In your example it helps to say the sequence of things requested out loud.

file = open(“file.txt”)

So you are asking Python to use its ‘open’ command on a file that you’ve specified in quotes. You want to assign the contents of that file (that you’ve opened) to a variable you are calling ‘file’. This is important as without the assignment you have just opened a file and cannot do anything with it.

To help where I think you are getting confused, let’s use something clearer for the variable:

the_stuff_from_the_file = open(“file.txt”)

Now you’ve captured the contents, you might do some stuff with with like:

Make it uppercase, so you call that function on the contents

the_stuff_from_the_file.upper()

Maybe split it, by calling the split function and telling it to look for whitespace as the point to split (this is the argument in the parentheses)

the_stuff_from_the_file.split(‘ ‘)

And then print it, which is different as you need the contents to be an argument.

print(the_stuff_from_the_file)

What happens if you do this?

the_stuff_from_the_file.print() 

So in the close example…

file.close()

…you are calling a close function on variable that holds the file contents.

the_stuff_from_the_file.close()

It’s worth noting that “file.txt” is the name of the file you are opening. file is an assignment, not the file of the type txt.

This is confusing when you start out, and highlights that using descriptive names for things, or good commenting is really important, otherwise…

 class Stuff():                                                                           
                                                                           
    def print_stuff(self, my_stuff):                                            
        print(my_stuff)                                                         
                                                                                
more_stuff = Stuff()                                                            
more_stuff.print_stuff("stuff")  

#10

Actually @Malin, where are you in the book? It may be time for you to just write this question down until you get to Exercise 42 or 43. Then you cover OOP.


#11

I have write an answer to a similar question to ex07. Maybe it helps. You can find it here: Study drill 6 and 7 exercise 15
See section about Study Drill 7.


#12

Thank you so much, your explanation that open() is a function and .close() is a object method helped me understand that they are different things.


#13

Thank you so much for taking the time to explain this with all those examples. It helped me see the difference between how they are used.
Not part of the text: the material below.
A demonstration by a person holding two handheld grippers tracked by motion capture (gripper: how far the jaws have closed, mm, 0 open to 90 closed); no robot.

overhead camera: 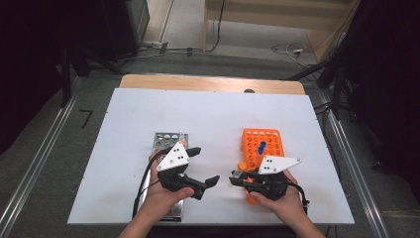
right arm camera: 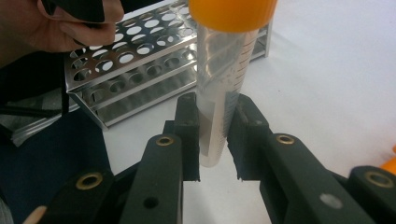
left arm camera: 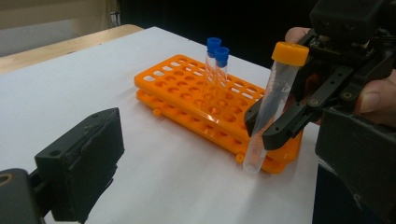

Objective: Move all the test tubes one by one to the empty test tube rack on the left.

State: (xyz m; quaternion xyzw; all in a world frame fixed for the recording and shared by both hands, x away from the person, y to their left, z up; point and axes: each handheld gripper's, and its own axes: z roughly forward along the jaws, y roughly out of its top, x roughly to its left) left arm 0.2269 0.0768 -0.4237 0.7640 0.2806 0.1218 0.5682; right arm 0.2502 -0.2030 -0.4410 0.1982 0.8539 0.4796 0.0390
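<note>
Right tongs clamp an orange-capped tube upright by the near edge of the table.

The right gripper [right arm camera: 212, 140] has its jaws closed on the lower body of the orange-capped tube [left arm camera: 271, 109], whose long axis stands near vertical, just beside the near end of the orange rack [overhead camera: 262, 144]. The left gripper [overhead camera: 198, 166] sits with its jaws apart and empty, over the steel rack [right arm camera: 154, 60]. One tube is held; two blue-capped tubes [left arm camera: 215, 74] stand farther back in the orange rack; two racks in all.
</note>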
When I wrote str.print() Python said 'str' object has no attribute 'print'. . I’ll keep working. I’ll keep working for now. As @zedshaw said, I haven’t gotten to exercise 42 yet.


#14

Yeah I got a bit carried away there. Of course @zedshaw advice is best. You’ll hit lots of stages like this when it seems make no sense. Write it down, and come back to it. Its a really good measure of progress.

something.print() will error. But you could argue why? You are calling the function on the object. But its doesn’t work that way, somethings in programming ‘just are’. But Zed always explains why historically, which is super cool.